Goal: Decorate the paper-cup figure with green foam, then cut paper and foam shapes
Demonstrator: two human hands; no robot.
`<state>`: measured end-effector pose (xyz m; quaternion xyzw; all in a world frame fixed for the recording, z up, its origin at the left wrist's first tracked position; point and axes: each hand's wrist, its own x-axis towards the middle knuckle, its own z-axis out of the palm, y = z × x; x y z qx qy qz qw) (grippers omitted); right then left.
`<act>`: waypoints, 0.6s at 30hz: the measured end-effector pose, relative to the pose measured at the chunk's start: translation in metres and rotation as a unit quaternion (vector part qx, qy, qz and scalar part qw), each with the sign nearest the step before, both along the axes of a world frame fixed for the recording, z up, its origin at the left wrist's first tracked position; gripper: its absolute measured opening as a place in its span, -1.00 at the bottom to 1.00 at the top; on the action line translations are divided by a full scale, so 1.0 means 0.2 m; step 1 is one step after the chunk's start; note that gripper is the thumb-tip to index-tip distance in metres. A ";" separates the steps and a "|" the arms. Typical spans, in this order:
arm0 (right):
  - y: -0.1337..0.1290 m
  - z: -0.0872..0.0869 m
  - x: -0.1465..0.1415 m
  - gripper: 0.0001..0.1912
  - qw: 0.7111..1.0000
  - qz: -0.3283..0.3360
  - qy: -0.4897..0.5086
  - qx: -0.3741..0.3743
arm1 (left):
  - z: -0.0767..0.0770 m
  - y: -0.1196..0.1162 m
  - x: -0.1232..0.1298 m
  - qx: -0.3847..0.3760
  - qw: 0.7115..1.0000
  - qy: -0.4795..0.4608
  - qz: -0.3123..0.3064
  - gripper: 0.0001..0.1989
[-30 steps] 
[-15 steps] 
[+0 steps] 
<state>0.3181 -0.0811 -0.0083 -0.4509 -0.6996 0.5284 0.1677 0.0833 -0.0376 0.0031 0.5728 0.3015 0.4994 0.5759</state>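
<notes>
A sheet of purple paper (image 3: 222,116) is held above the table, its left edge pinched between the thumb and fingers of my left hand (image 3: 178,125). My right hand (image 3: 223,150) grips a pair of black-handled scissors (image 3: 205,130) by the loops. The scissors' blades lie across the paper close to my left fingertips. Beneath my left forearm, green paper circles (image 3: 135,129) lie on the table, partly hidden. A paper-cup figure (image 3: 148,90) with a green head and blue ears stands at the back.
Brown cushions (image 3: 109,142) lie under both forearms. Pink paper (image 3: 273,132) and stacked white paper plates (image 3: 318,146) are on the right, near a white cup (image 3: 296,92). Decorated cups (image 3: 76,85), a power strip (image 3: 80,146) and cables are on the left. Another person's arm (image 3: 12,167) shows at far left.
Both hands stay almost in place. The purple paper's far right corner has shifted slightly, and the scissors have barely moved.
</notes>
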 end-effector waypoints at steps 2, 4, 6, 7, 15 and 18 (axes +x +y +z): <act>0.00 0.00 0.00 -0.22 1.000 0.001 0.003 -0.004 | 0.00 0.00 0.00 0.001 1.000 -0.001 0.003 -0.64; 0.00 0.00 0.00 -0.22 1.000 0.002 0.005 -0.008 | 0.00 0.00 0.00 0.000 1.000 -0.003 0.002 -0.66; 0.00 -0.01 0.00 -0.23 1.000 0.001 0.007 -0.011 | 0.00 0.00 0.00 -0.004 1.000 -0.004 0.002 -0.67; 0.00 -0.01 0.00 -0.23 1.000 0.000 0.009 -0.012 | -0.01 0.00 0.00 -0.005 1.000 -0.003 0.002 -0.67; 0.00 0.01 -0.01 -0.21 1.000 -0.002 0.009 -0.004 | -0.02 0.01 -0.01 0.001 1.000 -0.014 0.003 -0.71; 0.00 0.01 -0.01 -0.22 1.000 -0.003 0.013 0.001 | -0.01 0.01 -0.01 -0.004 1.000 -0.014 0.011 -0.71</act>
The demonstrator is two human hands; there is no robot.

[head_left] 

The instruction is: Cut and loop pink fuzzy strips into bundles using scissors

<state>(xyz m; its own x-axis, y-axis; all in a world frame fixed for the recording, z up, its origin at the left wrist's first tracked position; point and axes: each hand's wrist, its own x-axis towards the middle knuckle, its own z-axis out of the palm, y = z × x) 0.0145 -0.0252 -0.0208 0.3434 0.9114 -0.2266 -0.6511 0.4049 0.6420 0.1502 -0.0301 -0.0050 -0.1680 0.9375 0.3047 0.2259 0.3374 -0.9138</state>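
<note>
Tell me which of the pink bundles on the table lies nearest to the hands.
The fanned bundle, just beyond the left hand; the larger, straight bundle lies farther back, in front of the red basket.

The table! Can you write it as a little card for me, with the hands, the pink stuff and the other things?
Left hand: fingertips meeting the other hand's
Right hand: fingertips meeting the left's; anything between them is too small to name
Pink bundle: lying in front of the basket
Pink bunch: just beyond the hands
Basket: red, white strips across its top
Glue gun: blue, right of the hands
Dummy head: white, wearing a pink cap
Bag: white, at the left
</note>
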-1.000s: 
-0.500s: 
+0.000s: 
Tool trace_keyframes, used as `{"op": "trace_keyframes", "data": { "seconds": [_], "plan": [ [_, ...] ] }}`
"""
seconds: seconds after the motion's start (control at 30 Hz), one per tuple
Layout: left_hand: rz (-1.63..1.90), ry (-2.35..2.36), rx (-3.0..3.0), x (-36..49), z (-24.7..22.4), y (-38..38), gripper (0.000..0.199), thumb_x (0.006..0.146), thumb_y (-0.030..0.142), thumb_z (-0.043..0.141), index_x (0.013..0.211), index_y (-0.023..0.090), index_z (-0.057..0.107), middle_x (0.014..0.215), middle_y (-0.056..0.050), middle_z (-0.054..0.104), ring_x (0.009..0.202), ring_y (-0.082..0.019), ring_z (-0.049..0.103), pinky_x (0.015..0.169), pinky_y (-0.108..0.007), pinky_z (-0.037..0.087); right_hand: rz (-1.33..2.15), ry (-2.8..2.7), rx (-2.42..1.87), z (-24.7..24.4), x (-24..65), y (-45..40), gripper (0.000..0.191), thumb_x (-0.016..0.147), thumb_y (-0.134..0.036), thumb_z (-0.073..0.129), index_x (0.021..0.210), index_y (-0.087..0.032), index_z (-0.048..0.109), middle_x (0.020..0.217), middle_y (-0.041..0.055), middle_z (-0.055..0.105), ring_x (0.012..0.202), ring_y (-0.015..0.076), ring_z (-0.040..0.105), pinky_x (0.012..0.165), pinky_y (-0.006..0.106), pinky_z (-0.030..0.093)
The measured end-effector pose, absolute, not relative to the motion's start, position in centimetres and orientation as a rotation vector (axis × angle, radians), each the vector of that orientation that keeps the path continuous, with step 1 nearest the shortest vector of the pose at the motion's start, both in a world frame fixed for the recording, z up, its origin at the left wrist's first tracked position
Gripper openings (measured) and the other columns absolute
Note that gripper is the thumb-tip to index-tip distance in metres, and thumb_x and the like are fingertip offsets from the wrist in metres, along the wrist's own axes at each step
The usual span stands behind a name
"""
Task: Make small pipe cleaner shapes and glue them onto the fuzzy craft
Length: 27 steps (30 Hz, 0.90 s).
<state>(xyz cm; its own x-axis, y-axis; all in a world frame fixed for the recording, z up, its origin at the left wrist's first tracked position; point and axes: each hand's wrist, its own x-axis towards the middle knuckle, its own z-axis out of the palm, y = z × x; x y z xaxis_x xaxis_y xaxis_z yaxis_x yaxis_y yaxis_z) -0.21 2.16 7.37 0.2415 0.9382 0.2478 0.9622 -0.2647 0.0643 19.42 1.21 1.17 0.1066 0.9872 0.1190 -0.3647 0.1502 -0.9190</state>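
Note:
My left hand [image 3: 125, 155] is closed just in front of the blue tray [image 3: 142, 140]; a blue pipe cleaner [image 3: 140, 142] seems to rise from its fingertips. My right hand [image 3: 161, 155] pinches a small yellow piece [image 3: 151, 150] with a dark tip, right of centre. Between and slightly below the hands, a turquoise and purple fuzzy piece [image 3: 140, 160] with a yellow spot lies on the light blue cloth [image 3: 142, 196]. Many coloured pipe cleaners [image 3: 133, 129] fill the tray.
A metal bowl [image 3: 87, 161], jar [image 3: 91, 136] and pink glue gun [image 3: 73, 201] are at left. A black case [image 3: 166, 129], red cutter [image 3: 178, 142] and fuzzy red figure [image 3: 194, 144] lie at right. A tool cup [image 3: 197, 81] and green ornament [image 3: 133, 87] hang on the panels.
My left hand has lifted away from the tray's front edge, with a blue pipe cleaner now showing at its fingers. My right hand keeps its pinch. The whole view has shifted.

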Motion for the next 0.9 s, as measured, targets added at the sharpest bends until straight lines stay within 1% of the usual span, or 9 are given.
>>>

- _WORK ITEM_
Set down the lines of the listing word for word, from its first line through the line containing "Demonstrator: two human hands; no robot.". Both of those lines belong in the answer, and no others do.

- _ANSWER BELOW_
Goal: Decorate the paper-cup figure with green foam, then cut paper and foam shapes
Demonstrator: two human hands; no robot.

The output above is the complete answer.